Thank you very much for the helpful response, Alenka. This provides much more
clarity to the partitioning system and how I should be interacting with it. I’m
in the process of re-processing my dataset to use integers for the date
partitioning, but still use strings for the site identifiers. I don’t need to
check those for anything other than equality, and it seems to be working.
I’ve also started the process of properly enforcing column types, as there
should be no need for that to be varied in this dataset. I’ve also had to
reprocess a few other things since the original dataset had some changes made
half way through.
If you don’t mind, I do have a few more questions regarding large datasets,
GCSFS/S3, and python performance.
I’ve read that there is the ability to write extra metadata through _metadata
and _common_metadata, and I get the impression that it’s supposed to help with
dataset discovery without crawling large trees of directories. My dataset has
about 100 sites per day, that update anywhere from 2-4 times per day. This
archive extends a few decades back in time, meaning that on average I have
about 131K parquet files per year (each parquet file is a site observation with
about 5-6K rows each with something like 12 columns).

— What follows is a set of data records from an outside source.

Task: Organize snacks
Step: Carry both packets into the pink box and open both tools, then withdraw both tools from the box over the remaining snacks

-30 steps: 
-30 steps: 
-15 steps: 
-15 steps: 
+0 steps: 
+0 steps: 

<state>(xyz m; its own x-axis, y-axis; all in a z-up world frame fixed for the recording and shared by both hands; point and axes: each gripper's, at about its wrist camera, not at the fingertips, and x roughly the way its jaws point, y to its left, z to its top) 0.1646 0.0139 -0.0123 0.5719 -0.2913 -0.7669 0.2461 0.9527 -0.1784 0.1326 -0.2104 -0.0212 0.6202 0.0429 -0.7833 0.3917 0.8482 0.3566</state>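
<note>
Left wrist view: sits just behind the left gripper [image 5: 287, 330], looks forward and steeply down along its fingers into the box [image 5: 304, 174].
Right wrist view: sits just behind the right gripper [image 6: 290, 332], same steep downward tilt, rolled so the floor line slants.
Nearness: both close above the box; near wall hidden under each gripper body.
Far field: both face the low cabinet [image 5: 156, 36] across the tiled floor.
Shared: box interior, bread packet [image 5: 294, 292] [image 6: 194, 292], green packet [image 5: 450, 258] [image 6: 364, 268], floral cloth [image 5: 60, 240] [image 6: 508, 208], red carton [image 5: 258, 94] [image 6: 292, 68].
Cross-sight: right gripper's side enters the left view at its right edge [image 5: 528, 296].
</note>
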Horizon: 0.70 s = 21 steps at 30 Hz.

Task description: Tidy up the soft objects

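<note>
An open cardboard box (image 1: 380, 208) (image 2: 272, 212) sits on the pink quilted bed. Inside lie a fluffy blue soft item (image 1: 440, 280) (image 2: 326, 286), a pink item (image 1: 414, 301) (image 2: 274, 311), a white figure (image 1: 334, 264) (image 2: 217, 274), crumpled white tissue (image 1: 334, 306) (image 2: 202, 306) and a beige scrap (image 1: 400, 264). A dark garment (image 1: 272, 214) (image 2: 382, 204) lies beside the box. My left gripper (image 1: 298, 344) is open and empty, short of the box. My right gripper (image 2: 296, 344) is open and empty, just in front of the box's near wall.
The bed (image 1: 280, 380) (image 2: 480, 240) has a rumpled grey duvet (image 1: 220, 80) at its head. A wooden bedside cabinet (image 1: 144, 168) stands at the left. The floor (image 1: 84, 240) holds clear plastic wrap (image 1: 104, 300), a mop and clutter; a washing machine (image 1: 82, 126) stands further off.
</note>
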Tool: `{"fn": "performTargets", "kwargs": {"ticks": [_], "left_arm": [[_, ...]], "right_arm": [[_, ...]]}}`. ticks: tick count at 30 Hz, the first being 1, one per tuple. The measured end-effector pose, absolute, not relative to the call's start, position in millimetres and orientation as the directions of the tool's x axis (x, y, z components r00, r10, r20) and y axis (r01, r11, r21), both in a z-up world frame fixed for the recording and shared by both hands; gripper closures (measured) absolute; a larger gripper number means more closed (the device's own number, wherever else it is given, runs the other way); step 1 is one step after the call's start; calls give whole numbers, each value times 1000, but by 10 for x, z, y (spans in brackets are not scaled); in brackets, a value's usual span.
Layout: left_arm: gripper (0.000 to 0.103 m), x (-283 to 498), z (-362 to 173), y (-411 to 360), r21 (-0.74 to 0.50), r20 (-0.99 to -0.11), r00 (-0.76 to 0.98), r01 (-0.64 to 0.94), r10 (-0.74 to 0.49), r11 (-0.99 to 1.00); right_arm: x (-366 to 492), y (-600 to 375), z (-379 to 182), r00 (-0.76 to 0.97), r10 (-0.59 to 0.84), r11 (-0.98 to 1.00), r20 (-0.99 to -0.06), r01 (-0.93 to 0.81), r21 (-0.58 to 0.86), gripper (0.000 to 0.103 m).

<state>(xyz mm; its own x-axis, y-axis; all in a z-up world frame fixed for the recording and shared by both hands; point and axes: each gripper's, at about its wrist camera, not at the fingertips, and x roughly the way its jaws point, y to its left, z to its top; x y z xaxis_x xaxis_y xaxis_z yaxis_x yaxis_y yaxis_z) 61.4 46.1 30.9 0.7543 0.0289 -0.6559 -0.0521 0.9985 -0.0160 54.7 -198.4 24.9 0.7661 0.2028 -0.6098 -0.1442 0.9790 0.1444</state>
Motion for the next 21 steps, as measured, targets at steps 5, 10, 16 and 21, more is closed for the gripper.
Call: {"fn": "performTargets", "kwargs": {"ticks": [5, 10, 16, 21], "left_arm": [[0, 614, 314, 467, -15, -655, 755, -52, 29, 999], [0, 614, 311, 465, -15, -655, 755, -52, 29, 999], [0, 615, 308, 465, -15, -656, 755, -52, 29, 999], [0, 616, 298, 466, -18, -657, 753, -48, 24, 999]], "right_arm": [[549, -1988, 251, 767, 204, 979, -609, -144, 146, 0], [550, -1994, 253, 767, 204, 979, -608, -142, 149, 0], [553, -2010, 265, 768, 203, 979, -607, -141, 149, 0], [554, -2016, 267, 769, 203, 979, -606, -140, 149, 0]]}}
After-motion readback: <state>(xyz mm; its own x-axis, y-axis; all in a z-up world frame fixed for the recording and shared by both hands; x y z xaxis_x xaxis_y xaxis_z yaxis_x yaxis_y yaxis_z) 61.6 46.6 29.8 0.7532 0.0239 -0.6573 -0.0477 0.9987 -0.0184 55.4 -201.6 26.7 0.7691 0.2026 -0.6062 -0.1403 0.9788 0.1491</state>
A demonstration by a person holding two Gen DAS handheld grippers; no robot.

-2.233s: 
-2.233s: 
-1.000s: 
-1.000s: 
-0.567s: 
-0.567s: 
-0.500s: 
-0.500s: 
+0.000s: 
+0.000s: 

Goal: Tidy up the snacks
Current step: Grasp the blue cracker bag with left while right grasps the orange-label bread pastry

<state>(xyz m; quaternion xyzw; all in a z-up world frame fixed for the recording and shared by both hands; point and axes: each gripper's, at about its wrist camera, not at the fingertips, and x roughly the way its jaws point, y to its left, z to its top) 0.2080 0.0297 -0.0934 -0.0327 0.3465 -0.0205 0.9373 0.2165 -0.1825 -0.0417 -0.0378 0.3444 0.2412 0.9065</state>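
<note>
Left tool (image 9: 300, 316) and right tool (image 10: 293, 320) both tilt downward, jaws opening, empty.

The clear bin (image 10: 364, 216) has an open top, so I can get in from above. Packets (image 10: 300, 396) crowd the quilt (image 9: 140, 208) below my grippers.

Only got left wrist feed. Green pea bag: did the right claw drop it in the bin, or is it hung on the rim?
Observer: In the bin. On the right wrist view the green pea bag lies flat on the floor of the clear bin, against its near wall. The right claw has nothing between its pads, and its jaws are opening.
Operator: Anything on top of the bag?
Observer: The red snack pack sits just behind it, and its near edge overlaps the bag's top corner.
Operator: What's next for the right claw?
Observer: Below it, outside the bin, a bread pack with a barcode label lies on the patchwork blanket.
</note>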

My question is, is there a good strategy by which I can create and update this
metadata with every new observation added to the record? Or do I have to load
the entire dataset and then write new metadata? Or, would this even provide the
performance benefits I need? Right now loading the dataset and applying filters
for a single year takes about a combined 60 seconds, but for the entire period
of record it’s a few minutes. Not awful, and accessing individual observations
is easy, but I would like to squeeze as much performance on the dataset as a
whole if possible even if using cloud storage. Based on my timings of 1 year vs
the full record, it does seem that the primary bulk of execution is in the
dataset creation and discovery, so if I can leverage _metadata and
_common_metadata to improve this, I’d like to.
Here are the timings for loading the dataset and applying a filter operation
for a single year, and then the whole dataset.
Code:
fs = gcsfs.GCSFileSystem()
partitioning = ds.HivePartitioning(
pyarrow.schema([
pyarrow.field('year', pyarrow.int32()),
pyarrow.field('month', pyarrow.int32()),
pyarrow.field('day', pyarrow.int32()),
pyarrow.field('hour', pyarrow.int32()),
pyarrow.field('site', pyarrow.string())
])
)
schema = pyarrow.schema([
pyarrow.field('lon', pyarrow.float32()),
pyarrow.field('lat', pyarrow.float32()),
pyarrow.field('pres', pyarrow.float32()),
pyarrow.field('hght', pyarrow.float32()),
pyarrow.field(‘gpht’, pyarrow.float32()),
pyarrow.field('tmpc', pyarrow.float32()),
pyarrow.field('dwpc', pyarrow.float32()),
pyarrow.field('relh', pyarrow.float32()),
pyarrow.field('uwin', pyarrow.float32()),
pyarrow.field('vwin', pyarrow.float32()),
pyarrow.field('wspd', pyarrow.float32()),
pyarrow.field('wdir', pyarrow.float32()),
pyarrow.field('year', pyarrow.int32()),
pyarrow.field('month', pyarrow.int32()),
pyarrow.field('day', pyarrow.int32()),
pyarrow.field('hour', pyarrow.int32()),
pyarrow.field('site', pyarrow.string())
])
%time data = ds.dataset("global-radiosondes/hires_sonde/year=2021",
filesystem=fs, format="parquet", \
partitioning=partitioning, schema=schema)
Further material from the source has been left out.